From ARM NEON to Intel SSE- the automatic porting solution, tips and tricks

I love ARM. Yes, I do. - Why do I work for Intel then? Because I love Intel even more. That's why I'd like to help independent software vendors to port their products from ARM to Intel Architecture. But if and only if they would like to do it.

Why would they like it? The answer is simple. Currently, Intel CPUs are in smartphones and tablets while Android, Windows 8, and some other operating systems support both ARM and x86, increasing the  developers options enormously.  In most cases porting to x86  is very easy – the work varies from zero  (for managed code and generic native code running via Intel Houdini binary translator) to simple code rebuild with the corresponding compiler. But for some applications it is not true.

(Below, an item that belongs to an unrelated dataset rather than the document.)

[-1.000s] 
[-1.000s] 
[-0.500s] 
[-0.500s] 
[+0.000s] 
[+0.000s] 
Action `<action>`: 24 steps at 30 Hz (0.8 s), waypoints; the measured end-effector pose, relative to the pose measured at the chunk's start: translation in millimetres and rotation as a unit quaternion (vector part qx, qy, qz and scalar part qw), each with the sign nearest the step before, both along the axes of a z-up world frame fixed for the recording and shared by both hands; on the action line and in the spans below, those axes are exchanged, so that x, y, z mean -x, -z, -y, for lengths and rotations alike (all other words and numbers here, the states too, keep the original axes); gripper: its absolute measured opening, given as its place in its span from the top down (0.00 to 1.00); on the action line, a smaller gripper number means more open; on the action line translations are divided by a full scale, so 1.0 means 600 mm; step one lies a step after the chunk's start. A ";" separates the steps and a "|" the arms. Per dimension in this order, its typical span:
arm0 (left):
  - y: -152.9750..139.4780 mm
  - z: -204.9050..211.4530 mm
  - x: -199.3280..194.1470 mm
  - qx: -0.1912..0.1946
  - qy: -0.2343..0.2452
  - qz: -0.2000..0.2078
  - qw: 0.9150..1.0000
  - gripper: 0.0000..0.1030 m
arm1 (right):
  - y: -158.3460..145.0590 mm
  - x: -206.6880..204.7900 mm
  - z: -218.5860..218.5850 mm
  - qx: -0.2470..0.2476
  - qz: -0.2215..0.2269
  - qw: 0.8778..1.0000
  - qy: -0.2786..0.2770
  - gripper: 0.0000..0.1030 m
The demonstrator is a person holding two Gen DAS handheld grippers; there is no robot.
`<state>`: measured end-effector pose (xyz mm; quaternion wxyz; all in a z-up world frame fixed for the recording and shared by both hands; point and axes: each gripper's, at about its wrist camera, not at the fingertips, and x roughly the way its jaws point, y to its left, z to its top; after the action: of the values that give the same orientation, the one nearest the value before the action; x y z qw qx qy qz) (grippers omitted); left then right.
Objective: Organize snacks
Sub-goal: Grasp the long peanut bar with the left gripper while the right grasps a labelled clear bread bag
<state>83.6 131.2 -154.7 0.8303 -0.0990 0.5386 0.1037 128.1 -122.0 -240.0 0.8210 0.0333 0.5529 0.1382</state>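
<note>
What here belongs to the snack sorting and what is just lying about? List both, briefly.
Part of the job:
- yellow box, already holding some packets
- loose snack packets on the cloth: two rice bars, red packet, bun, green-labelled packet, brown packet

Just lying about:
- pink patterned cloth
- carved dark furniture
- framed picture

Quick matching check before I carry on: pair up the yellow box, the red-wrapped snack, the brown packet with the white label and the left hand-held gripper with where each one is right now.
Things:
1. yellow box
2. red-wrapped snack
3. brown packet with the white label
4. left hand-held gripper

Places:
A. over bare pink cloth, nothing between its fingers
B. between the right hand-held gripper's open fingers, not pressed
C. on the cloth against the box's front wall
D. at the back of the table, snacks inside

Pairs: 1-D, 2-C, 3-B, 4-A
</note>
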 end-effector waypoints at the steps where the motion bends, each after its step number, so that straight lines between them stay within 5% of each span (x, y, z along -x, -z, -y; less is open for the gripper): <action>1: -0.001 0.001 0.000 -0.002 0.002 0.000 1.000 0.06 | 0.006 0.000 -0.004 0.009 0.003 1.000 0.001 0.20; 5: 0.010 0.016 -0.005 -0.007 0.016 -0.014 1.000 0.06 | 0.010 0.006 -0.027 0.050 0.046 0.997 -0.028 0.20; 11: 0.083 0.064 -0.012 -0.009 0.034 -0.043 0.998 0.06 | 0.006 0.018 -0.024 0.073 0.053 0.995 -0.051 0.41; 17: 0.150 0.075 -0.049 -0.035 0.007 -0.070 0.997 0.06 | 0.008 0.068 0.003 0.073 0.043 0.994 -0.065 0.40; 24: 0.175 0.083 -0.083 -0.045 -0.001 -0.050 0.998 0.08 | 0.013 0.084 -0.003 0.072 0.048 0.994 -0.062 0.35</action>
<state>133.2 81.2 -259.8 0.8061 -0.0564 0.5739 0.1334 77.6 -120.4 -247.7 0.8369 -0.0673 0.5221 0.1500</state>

Modern ARM CPU widely used in mobile devices ( iPhone, iPad, Microsoft Surface, Samsung devices and millions of others) have the 64-128bit SIMD instruction set (aka NEON or "MPE" Media Processing Engine)  defined  first as a part of the ARM® Architecture, Version 7 (ARMv7).   NEON  is used by  numerous developers for performance critical tasks via assembler or  NEON intrinsics set supported by modern  compilers like gcc, rvct and Microsoft. NEON could be found in such famous open source projects as FFMPEG, VP8, OpenCV, etc.   For such projects  achieving  the maximal performance on x86 causes the need to port ARM NEON instructions  or intrinsics to Intel SIMD (SSE).  Namely to Intel  SSSE3 for the first generation of Intel Atom CPU based devices and to Intel SSE4 for the second and later generations available since 2013.

However x86 SIMD and NEON instructions sets and therefore intrinsic functions are different, there is no one-to-one correspondence between them, so the porting task is not trivial. Or,  to be more precise  it was not trivial before this post publication.

Automatic porting solution for intrinsic functions based ARM NEON source code port to Intel x86 SIMD.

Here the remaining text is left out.